Sambucetti cogió de la pila de ejercicios revisados uno de ellos apenas afirmara con un "sí". En silencio, ojeó unos segundos el papel. Asintió con cierta tranquilidad al confirmar la nota y guardó el paquete completo en un fólder sucio. Luego, me pidió que me acercara con él hasta la pizarra. Sin dejar de observar al resto de alumnos, quienes, entre risas, se distraían de vez en cuando, me empezó a hablar casi con murmullos.

- ¿Te diste cuenta del joven? - me preguntó, sin esperar que lo mirara.
- ¿Quién? -pregunté, fingiendo no saber a quién se refería.
- Ese, al de la Canada Dry...

Dos veces que llega ya, así, muy temprano, reiterando que tiene que visitar urgentemente a su psiquiatra por la mañana. Dos veces ya que sus ojos se le caen, enrojecidos, oscuros en las pupilas, como si la piel se le resbalara de los huesos. Dos ocasiones repentinas que apestaba al mismo hedor caliente, poco disimulado por el dulce de mentol y las varias latas verdes luminosas. "Canada Dry, Canada dry", repetía Sambucetti, sorprendido de que aún vendan esa gaseosa en Lima. Se ve tan bonita y delicada, como una decoración bonsái en las manos inquietas de ese alumno que chupaba con suavidad caramelos rojos.

- ¿No le dirá nada? - insistí -. Ese olor a marihuana es bien fuerte.
- ¿Qué le puedo decir? - se lamentaba Sambucetti - ¿Dirá algo el reglamento del alumno?
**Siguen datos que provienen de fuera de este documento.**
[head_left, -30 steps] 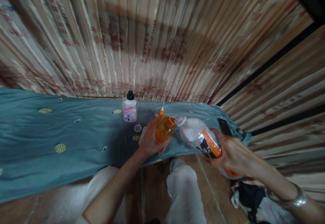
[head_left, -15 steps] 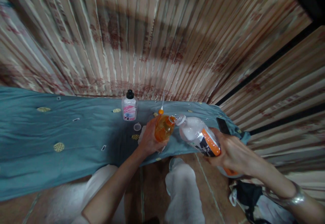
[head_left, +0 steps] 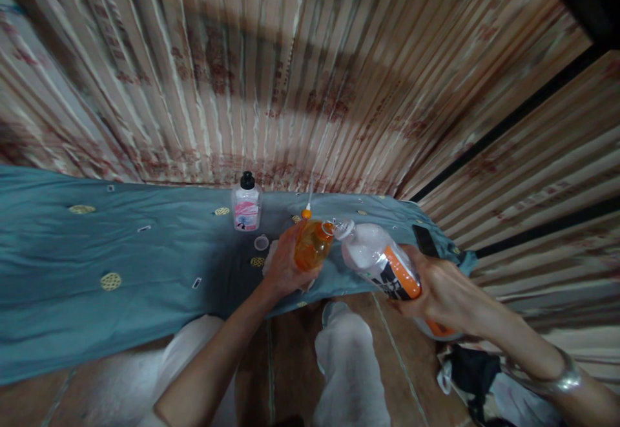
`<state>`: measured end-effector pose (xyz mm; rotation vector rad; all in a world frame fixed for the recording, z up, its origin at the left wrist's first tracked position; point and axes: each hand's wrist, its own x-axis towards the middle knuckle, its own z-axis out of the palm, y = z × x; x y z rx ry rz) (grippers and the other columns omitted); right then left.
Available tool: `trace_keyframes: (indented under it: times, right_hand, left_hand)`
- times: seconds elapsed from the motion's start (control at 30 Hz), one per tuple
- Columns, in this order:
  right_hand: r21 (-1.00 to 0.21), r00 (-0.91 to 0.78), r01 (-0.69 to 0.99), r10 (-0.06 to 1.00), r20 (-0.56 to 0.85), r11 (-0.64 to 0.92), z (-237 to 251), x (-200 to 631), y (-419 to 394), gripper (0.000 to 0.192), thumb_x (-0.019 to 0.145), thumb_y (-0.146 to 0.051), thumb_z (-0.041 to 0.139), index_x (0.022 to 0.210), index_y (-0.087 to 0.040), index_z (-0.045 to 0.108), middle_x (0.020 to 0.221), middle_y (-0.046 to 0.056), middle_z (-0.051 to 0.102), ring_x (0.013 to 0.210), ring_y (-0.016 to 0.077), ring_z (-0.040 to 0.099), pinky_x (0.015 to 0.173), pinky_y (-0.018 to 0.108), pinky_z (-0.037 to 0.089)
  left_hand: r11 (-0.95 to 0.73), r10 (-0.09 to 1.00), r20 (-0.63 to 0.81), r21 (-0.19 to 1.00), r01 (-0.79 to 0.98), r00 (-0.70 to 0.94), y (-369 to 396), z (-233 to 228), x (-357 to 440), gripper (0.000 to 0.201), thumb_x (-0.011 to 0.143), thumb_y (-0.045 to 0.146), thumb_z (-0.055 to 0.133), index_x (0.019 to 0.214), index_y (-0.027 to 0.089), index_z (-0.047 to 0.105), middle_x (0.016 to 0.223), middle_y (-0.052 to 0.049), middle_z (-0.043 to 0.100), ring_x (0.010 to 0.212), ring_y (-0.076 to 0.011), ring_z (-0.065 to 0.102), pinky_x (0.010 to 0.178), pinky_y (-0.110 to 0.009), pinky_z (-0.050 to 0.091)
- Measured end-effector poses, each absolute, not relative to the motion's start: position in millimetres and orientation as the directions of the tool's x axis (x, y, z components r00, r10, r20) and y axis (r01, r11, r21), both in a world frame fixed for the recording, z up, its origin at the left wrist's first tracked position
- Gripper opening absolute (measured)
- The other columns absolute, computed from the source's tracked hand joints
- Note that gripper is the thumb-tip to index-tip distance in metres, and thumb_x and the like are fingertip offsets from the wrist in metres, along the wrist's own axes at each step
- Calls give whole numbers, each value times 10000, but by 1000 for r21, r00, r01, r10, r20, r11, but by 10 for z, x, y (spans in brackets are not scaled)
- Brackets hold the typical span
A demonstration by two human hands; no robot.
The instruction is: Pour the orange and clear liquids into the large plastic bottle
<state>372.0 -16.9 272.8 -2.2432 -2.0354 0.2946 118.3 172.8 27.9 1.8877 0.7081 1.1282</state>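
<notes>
My left hand (head_left: 283,262) is wrapped round a small orange translucent bottle (head_left: 311,246), tilted so its open mouth faces right. Closed round the body of a large clear plastic bottle (head_left: 371,249) with an orange and black label is my right hand (head_left: 433,288). The large bottle lies tipped to the left, its neck meeting the mouth of the orange one. Whether liquid is flowing cannot be made out. Just behind the orange bottle lies an orange spray top (head_left: 307,212) with a thin tube. A clear round cap (head_left: 261,242) rests left of my left hand.
A clear bottle with a black cap and pink label (head_left: 247,204) stands on the teal patterned cloth (head_left: 159,252). A dark phone-like object (head_left: 425,241) lies near the right end. Pleated curtains (head_left: 271,78) hang behind, and a bundle of fabric (head_left: 477,375) is low on the right.
</notes>
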Motion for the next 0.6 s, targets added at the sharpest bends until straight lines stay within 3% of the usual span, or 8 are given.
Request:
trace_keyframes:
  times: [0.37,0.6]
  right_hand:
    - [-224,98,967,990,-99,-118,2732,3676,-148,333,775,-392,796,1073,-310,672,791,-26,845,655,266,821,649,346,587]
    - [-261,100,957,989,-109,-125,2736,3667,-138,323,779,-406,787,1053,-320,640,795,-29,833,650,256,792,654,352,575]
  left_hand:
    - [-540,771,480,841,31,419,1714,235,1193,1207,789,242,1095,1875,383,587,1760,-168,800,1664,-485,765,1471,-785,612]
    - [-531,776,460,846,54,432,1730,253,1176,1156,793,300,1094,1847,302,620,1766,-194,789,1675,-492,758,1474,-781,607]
No le respondí. Tampoco, le diríamos nada: Al rato, me acerqué al grupo del joven referido y, al saludar a cada uno de ellos, el de la Canada Dry me sonrió estúpidamente. 

- ¿Profesor?
- ¿Sí?
- ¿Usted cree que, si la próxima semana traigo una constancia médica, el otro profe me deje salir temprano de clase?

Puede ser.

                                                             Epílogo    
Acabada mis horas de trabajo, empecé a perderme por los pasillos de esta universidad privada. Subí a la sala de profesores, me serví una taza de café caliente, y, sin mucho esfuerzo, empecé a pensar en esa aula. Me lamenté por varios minutos y es que, en realidad, no quise dejar a Sambucetti solo, aunque, sí, sentí temor. ¿Y Si se descontrolaba? ¿Si empezaba a gritar, desaforado, por pastillas, caramelos, latas de Canada Dry y por estar encerrado en esa aula de mierda? Bebí con rapidez el café sin azúcar y estaba mortificado: tenía que regresar la próxima semana a ese salón y estar listo para continuar corrigiendo más exámenes. "Ojalá Sambucetti le dé permiso para que vaya a su psiquiatra", pensaba, mientras, a lo lejos, Mr. Olvidado me hacía adiositos. Fatigado por las horas que todavía debía cumplir, decidí descansar en aquellos cómodos sofás por ese merecido par de horas de interludio. Mr. Olvidado me hacía más adiositos. ¿A qué sabrá la Canada Dry? ("A piña, amorcito", me diría por la noche mi esposa).

- Douglas, sé qué tienes horas libres dentro de unos minutos.
- Sí, ¿y? - pregunté fastidiado.
- Sabes, me siento un poco mal. ¿Podrías reemplazarme? -me preguntó, mientras se reía estúpidamente.

Más cerca: ese olor, esos ojos, esos dedos amarillentos, y a Mr. Olvidado solo le faltaba la Canada Dry.